FoMo (fomo)¶
Quick Facts¶
| Field | Value |
|---|---|
| Model ID | fomo |
| Family / Backbone | FoMo-Bench MultiSpectralViT (vendored local code + checkpoint loader) |
| Adapter type | on-the-fly |
| Training alignment | Medium-High when S2_KEYS, normalization, and model config match checkpoint assumptions |
FoMo In 30 Seconds
FoMo (FoMo-Bench MultiSpectralViT) treats each Sentinel-2 band as its own spectral modality: alongside the 12-band image the adapter passes 12 modality keys, and the model emits a token sequence whose layout is [modalities, H, W, D], which rs-embed then averages over the modality dimension to produce a single spatial grid.
In rs-embed, its most important characteristics are:
- required 12-value spectral modality key mapping (one integer per S2 channel), overridable via
RS_EMBED_FOMO_S2_KEYS: see Input Contract gridoutput is a modality-averaged patch grid, with a1×1vector grid fallback when token layout is incompatible: see Output Semantics- small default input size (
64) and patch size (16) that must stay aligned with the checkpoint — changing model-config envs silently breaks loading: see Environment Variables / Tuning Knobs
Input Contract¶
| Field | Value |
|---|---|
| Backend | provider only (gee / auto) |
TemporalSpec |
range recommended (normalized via shared helper) |
| Default collection | COPERNICUS/S2_SR_HARMONIZED |
| Default bands (order) | B1, B2, B3, B4, B5, B6, B7, B8, B8A, B9, B11, B12 (12-band) |
| Default fetch | scale_m=10, cloudy_pct=30, composite="median", fill_value=0.0 |
input_chw |
CHW, C=12 in adapter band order, raw SR 0..10000 |
| Side inputs | required 12 spectral modality keys — adapter provides S2 defaults |
Spectral modality keys
The FoMo forward path requires one modality key per channel. The default S2 mapping is encoded in _DEFAULT_S2_MODALITY_KEYS, and can be overridden via RS_EMBED_FOMO_S2_KEYS (exactly 12 comma-separated integers).
Preprocessing Pipeline¶
Resize is the default — tiling is also available
The pipeline below shows the default input_prep="resize" path. For large ROIs, use input_prep="tile" to split the input into tiles and preserve spatial detail. See Choosing Settings.
flowchart LR
INPUT["S2 12-band"] --> PREP["Normalize → resize 64×64"]

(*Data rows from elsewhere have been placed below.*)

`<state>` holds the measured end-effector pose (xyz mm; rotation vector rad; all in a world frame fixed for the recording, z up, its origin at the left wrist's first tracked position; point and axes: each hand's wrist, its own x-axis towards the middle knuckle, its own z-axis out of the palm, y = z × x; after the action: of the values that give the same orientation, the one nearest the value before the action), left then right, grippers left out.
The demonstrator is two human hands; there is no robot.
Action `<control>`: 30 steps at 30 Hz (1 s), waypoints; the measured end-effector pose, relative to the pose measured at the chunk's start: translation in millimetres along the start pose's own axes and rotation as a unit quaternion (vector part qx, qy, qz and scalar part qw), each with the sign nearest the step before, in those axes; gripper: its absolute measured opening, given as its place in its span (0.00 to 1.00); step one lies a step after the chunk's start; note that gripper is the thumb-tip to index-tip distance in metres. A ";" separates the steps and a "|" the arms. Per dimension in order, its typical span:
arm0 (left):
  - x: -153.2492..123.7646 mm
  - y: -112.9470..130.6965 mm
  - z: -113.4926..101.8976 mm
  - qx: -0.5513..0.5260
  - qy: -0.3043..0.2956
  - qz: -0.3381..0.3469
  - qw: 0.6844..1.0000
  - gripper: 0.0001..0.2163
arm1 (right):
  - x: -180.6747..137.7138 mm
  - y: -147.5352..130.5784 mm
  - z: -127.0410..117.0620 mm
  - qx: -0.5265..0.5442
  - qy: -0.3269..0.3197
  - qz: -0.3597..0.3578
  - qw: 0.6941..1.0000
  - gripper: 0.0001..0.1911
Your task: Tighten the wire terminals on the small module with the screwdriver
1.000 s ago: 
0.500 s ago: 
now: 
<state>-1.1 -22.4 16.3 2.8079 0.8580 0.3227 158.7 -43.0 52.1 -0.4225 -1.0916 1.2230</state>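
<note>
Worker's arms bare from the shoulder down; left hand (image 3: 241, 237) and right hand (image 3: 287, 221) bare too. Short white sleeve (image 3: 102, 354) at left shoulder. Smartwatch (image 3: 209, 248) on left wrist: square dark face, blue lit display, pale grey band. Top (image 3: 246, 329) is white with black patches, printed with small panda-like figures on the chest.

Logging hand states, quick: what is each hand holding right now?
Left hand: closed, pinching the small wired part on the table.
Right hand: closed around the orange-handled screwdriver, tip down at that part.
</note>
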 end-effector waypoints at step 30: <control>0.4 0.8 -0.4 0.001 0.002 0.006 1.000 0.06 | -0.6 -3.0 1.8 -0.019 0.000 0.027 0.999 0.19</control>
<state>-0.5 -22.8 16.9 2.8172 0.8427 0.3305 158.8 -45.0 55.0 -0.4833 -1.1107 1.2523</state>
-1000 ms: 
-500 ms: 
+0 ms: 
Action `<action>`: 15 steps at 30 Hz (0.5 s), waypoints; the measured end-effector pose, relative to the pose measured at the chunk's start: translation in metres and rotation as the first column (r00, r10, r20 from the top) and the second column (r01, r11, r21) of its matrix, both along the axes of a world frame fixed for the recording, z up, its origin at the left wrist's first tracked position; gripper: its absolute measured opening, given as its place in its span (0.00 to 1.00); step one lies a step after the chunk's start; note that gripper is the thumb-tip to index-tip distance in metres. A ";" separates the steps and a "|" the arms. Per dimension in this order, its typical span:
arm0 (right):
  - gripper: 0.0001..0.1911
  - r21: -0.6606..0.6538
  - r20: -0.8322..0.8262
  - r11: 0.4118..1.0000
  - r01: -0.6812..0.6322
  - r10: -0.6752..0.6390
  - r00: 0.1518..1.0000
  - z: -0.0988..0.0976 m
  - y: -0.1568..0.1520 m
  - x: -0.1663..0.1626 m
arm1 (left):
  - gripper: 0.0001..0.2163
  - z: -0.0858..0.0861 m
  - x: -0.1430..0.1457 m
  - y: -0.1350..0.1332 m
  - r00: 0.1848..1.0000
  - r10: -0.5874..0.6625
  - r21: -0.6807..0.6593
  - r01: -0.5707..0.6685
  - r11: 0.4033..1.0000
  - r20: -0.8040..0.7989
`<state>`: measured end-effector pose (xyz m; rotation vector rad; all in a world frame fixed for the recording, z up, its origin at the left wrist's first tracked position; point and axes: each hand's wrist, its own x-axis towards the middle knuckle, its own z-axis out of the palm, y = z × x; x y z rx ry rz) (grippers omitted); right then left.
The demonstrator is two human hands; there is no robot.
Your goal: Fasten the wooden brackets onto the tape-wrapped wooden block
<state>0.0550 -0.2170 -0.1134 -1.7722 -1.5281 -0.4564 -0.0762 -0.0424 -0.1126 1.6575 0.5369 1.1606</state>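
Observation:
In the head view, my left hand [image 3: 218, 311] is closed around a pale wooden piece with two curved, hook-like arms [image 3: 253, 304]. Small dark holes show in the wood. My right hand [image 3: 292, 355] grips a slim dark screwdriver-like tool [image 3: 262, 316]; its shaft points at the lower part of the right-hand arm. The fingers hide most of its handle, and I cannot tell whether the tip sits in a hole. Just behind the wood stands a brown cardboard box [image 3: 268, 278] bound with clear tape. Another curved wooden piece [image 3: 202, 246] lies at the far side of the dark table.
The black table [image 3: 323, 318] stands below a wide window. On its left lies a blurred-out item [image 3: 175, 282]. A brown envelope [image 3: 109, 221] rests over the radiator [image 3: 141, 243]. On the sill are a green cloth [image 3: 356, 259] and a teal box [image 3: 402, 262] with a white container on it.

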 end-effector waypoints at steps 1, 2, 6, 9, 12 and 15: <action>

PREP --> FWD["forward(x, spectral_keys)"]
FWD --> POOL["pooled: mean/max over tokens"]
FWD --> GRID["grid: modality-averaged\npatch grid"]
Architecture Concept¶
flowchart LR
subgraph Input
S2["S2 12-band"] --> K["12 spectral\nmodality keys"]
end
subgraph "MultiSpectralViT"
K --> |"Band 0→Key 0\nBand 1→Key 1\n...\nBand 11→Key 11"| FWD["forward(image,\nspectral_keys)"]
FWD --> TOK["Token output\n[modalities, H, W, D]"]
end
subgraph Output
TOK --> AVG["Modality averaging\n(mean across modality axis)"]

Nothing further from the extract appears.